Se Bellini incontra Shakespeare
Liegi: I Capuleti e i Montecchi diretti da Benini
Nei Capuleti e Montecchi voci tutte belle, e pazienza quindi se dalla regia di Allex Aguilera e dalla direzione del maestro Maurizio Benini ci si aspettava di più. Bravissima innanzitutto il soprano Rosa Feola nella parte di Giulietta, timbro morbido, dolce, tecnica sicura, appassionata e dilaniata tra l’amore e i suoi doveri filiali, convince dalla sua bella romanza iniziale “Oh quante volte, oh quante” e sino al tragico finale, perfettamente nel personaggio e nell’incarnare la languida linea melodica belliniana con pianissimo e legati di grande qualità. Altrettanto brava il mezzo Raffaella Lupinacci, al debutto come Romeo, che qui tira fuori il lato maschile già evidente, in altri ruoli, nella sua forte personalità, la voce si è evoluta, un po’ più brunita pur mantenendo i suoi acuti taglienti, regalando un secondo tempo, in particolare, di grandissima intensità e profondità interpretativa. E’ stato significativo e davvero un bel gesto che le due artiste siano uscite insieme a ricevere gli applausi, I Capuleti ed i Montecchi funzionando bene solo s’è c’è una coppia come questa ad interpretarli, altrimenti si rischia un po’ di noia, la maestria di Bellini essendo qui ancora in fase di sbocciare appieno. Lodi anche iper Maxim Mironov nella parte di Tebaldo, il promesso sposo non ricambiato, da tecnica e dizione italiana perfetta e, anche se è vero che sembra un po’ freddo, come qualcuno ha fatto notare, questo suo leggero distacco crea un’utile differenza con la passionalità fusionale che dimostrano invece i due innamorati. Una bella sorpresa poi il basso Roberto Lorenzi, dalla bella voce sonora che riempie il teatro, peccato solo che è ancora troppo giovane per interpretare in modo verosimile Capellio, ma il timbro è magnifico. Adeguato anche visivamente alla parte invece l’altro basso, Adolfo Corrado, nei panni del medico Lorenzo che cerca di aiutare Giulietta a vivere il suo sogno d’amore, solo, volutamente, non troppo caratterizzato dal costume che è quello di tutti i Capuleti.
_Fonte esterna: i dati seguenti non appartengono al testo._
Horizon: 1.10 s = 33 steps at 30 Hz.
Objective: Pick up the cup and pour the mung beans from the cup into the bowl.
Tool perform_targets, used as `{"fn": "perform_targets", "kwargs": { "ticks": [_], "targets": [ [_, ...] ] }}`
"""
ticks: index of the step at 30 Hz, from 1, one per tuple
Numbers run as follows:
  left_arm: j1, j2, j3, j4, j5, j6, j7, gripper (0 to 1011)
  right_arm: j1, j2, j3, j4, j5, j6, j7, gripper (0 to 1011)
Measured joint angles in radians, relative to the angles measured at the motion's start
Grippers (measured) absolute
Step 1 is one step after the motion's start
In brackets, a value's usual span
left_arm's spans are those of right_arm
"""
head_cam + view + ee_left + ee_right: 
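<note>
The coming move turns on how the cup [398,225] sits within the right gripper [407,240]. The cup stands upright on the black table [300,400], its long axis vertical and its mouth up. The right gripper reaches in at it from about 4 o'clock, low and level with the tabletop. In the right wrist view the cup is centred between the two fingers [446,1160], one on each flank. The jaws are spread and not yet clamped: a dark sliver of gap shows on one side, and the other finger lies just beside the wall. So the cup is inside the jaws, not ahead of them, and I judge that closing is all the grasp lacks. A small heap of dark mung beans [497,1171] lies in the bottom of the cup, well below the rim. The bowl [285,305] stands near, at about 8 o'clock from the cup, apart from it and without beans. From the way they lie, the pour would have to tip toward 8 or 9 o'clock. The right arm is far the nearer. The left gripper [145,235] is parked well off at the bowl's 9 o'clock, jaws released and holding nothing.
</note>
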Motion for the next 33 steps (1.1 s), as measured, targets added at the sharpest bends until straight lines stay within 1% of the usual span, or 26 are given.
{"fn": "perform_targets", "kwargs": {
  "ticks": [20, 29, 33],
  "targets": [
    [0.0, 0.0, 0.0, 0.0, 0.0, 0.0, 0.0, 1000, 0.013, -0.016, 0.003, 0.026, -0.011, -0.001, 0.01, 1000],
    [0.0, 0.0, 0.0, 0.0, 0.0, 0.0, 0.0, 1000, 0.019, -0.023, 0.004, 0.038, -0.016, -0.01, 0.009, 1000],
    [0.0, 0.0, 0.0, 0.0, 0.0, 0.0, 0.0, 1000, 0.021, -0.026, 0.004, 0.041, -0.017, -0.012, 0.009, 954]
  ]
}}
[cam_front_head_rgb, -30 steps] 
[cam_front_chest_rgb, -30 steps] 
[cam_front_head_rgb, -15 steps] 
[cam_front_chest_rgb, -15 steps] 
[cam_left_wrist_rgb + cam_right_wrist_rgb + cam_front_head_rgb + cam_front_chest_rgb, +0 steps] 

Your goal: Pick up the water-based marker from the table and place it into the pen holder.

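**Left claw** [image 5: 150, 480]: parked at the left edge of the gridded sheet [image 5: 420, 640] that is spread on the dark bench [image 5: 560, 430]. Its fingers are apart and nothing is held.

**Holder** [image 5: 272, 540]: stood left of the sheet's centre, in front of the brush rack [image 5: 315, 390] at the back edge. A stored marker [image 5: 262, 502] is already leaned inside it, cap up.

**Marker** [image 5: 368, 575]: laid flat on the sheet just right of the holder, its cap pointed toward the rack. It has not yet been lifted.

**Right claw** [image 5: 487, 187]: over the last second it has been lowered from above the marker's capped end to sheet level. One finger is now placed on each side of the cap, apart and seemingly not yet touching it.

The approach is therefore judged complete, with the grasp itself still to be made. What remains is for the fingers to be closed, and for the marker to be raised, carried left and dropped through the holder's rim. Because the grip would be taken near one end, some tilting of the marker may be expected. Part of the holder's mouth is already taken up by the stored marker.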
Costumi che sono un altro fattore di successo dello spettacolo, di fattura bella, firmati Françoise Raybaud che parte dall’idea di ispirarsi all’epoca di scrittura dell’opera, quindi inizio Ottocento, solo che le vesti non si combinano bene con le scene d’ispirazione medievale firmate dallo stesso regista ed è discutibile la scelta di presentare Romeo, invece che con l’aspetto di un giovanissimo soldato, come un damerino dalla veste rossa riccamente ricamata, splendida senza dubbio ma qui un po’ fuori luogo. La scena è caratterizzata nel primo atto da una specie di scatola di muro che girandosi delimita la stanza di Giulietta e poi anche la sala di un accenno di ballo, nonché la base su cui proiettare i video di Arnaud Pottier, molti belli quelli del funerale, c’è anche una ringhiera che fa venire alla mente il famoso balcone della protagonista che c’è in Shakespeare ma non nel libretto di Felice Romani, c’è il fiume Adige ma sembra più un lago dove Giulietta infine viene fatta bagnare con il solo risultato, zuppa, di renderle difficile i successivi movimenti. Senza dubbio c’è grande cura dell’estetica, buone anche le luci di Luis Perdiguero, ma gli artisti sono pure troppo spesso piazzati in direzione del pubblico in contrasto con quello che stanno dicendo e facendo. E il coro purtroppo, sin dal suo importante ingresso all’inizio dell’opera, è confuso, sfocato, con un italiano spesso poco comprensibile. Mancanza di armonia complessiva nei tempi dell’esecuzione e impressione di non buona intesa tra protagonisti e maestro caratterizza, infine, la direzione di Maurizio Benini, considerato un grande specialista di Bellini, che guida con controllo fin troppo minuzioso, un po’ soffocante i cantanti, regalando comunque una godibilissima esecuzione delle pagine più romantiche e ben mettendo in evidenza gli assoli degli strumenti.